Mumbai, Oct. 13: ICICI Bank today unveiled plans for a Rs 7000-crore ($1.6 billion) public issue ' the second largest in Indian corporate history after Oil and Natural Gas Corporation’s mammoth Rs 10,694-crore capital raising in March last year when the government offloaded 10 per cent of its stakeholding.
The board of directors of the country’s largest private sector bank decided on the flotation of the shares on the domestic and overseas markets. The two flotations may not be made simultaneously, but taken together they will raise more than the Rs 5420.49 crore that TCS raised in August 2004, which is the largest capital flotation by a private company till date.
The new flotation comes on top of the Rs 3246 crore that ICICI Bank raised in April 2004 and signals its desire to scale up its operations and prepare for the challenges ahead as the banking sector gets ready for a round of consolidation.
The bank could raise as much as Rs 8000 crore, sources said, if the issue is oversubscribed and the bank decides to exercise the 15 per cent greenshoe option.
The Indian public holds just 6.23 per cent (or just over 4.6 crore shares) of the 73.9 crore shares issued by the bank till date.
The bank has hired two heavyweight merchant bankers ' JM Morgan Stanley and DSP Merrill Lynch ' to market the issue. This will be a tough assignment as the merchant bankers, who will be assisted by I-Sec, will have to sell about 74 per cent of the shares in the local market and only 26 per cent on the overseas ADR market.

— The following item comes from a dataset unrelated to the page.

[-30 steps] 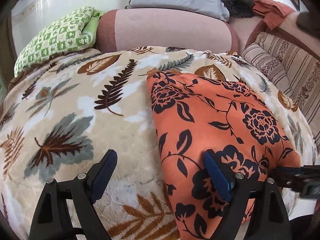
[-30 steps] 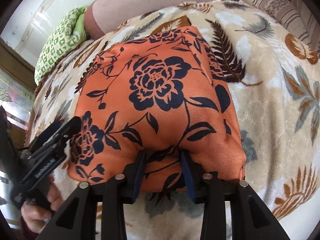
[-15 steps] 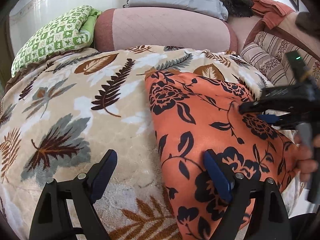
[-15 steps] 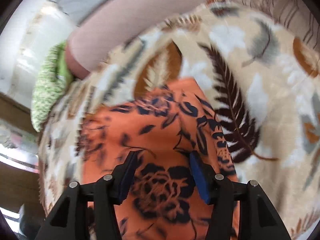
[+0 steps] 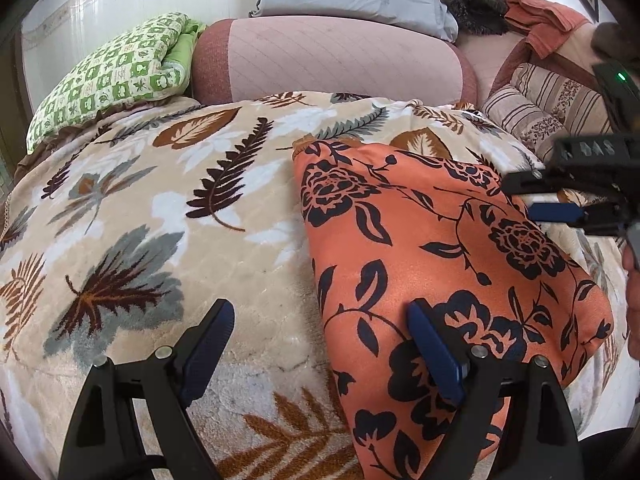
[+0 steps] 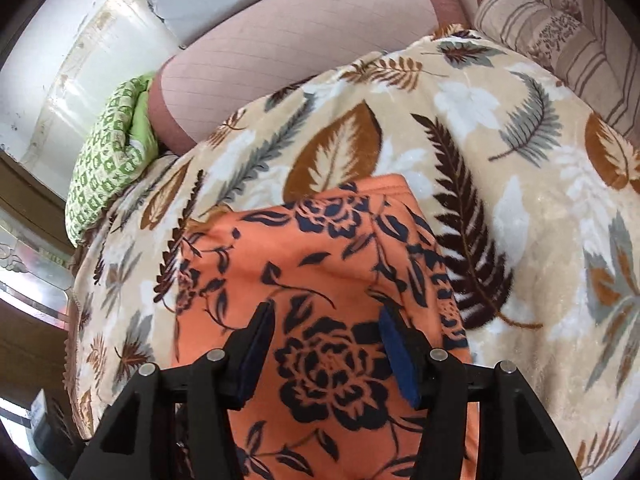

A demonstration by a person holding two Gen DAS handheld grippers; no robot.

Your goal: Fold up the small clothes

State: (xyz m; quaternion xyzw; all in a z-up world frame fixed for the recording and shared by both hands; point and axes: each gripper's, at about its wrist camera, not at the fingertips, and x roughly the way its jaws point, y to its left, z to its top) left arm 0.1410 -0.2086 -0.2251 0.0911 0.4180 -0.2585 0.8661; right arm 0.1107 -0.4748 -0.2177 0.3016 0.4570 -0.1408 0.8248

“Looking at the overall growth in the Indian economy and the corresponding rapid growth of our bank assets, we have decided to arm ourselves with more capital for the future,” said Kalpana Morparia, deputy managing director of ICICI Bank.

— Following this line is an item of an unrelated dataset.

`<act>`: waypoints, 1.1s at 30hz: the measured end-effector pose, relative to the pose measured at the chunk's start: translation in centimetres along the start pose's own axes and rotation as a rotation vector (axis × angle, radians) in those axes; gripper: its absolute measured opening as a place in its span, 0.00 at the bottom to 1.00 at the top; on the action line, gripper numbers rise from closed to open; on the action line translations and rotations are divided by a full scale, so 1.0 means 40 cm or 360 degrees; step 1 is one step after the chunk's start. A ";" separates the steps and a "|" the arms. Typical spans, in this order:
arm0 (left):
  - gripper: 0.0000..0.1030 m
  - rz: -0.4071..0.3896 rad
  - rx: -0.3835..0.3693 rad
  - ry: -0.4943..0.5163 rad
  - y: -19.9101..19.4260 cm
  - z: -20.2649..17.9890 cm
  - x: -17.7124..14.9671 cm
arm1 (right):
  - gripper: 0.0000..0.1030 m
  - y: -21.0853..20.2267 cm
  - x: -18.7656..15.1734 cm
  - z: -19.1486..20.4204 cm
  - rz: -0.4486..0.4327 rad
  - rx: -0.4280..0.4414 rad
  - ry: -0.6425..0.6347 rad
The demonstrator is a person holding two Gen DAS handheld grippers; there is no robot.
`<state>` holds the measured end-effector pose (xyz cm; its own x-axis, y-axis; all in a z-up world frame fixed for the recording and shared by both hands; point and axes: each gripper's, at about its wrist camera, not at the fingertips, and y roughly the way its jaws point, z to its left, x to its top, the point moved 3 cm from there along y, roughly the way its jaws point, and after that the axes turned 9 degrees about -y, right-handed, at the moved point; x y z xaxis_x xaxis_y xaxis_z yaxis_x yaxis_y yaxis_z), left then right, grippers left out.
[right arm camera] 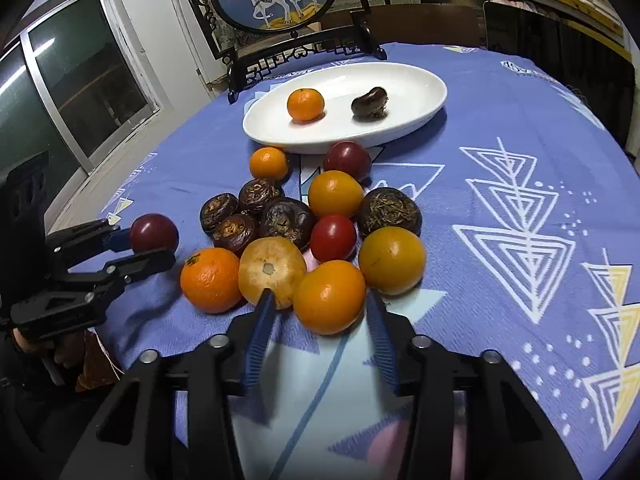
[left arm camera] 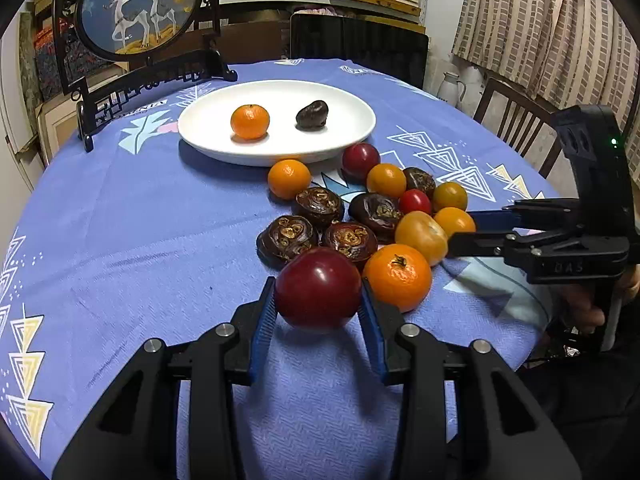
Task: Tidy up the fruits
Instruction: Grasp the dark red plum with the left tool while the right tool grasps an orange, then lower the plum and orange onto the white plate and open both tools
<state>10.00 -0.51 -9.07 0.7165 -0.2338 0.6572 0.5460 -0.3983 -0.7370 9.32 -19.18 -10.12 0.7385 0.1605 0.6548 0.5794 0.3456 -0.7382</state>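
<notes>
My left gripper (left arm camera: 319,300) pinches the smooth dark-red round tomato (left arm camera: 318,288) at its widest girth; soft, slippery. Right gripper (right arm camera: 320,312) spread around the glossy orange-yellow tomato (right arm camera: 329,297).

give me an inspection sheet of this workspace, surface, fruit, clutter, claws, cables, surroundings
Surface: round table under a blue patterned cloth.
Job's things: white plate holding one mandarin and one dark fruit; mixed fruit pile in front of it.
Clutter: framed deer screen behind the plate.
Claws: left claw shut on a dark red fruit; right claw open around an orange fruit.
Cables: nothing seen.
Surroundings: shelves, curtain, chairs, window.
</notes>
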 end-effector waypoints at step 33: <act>0.38 -0.0059 0.0053 -0.0153 0.241 0.163 0.469 | 0.36 0.145 0.440 -0.253 -0.0136 0.0031 0.0286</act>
<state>31.56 -2.96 -4.88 0.7332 -0.1325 0.6670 0.5858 -0.3752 -0.7184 29.16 -23.69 -4.52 0.7378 -0.0371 0.6740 0.6368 0.3693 -0.6768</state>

Morparia indicated that ICICI Bank was looking to ramp up its assets. It has been making big strides in the retail loan segment even as it focuses on lending to small and medium enterprises and continues to increase its overall exposure to large companies.
Profit rises 31%
The bank also unveiled a 31 per cent increase in second quarter profits at Rs 580.5 crore (Rs 442 crore in the year-ago period) beating analysts’ expectations. The bank’s net customer assets increased 45 per cent to Rs 111,514 crore on September 30, 2005 compared with Rs 76,659 crore a year ago.
The bank maintained its growth momentum and market leadership in the retail segment. Its retail disbursements amounted to Rs 25,900 crore, including home loan disbursements of about Rs 10,600 crore. Retail assets constituted 64 per cent of the total advances and 61 per cent of customer assets.
Analysts say the bank is planning to raise capital both domestically and internationally to augment its capital adequacy ratio, which is required to fuel its aggressive growth plans. The bank’s capital adequacy ratio stood at 12.04 per cent on June 30, 2005.
In three months ended September 30, the capital adequacy ratio fell to 11.5 per cent. This need not be a worry as the RBI has specified a capital adequacy of 9 per cent.
“It will help ICICI Bank grow faster in the coming days,” said Jignesh Shah, head of equity, ABN Amro Private Equity.
The ICICI Bank shares fell by Rs 12.60 to Rs 525.60 from its Tuesday close of Rs 538.20. The fall occurred before it told bourses about the offer. The stock peaked at Rs 551.25.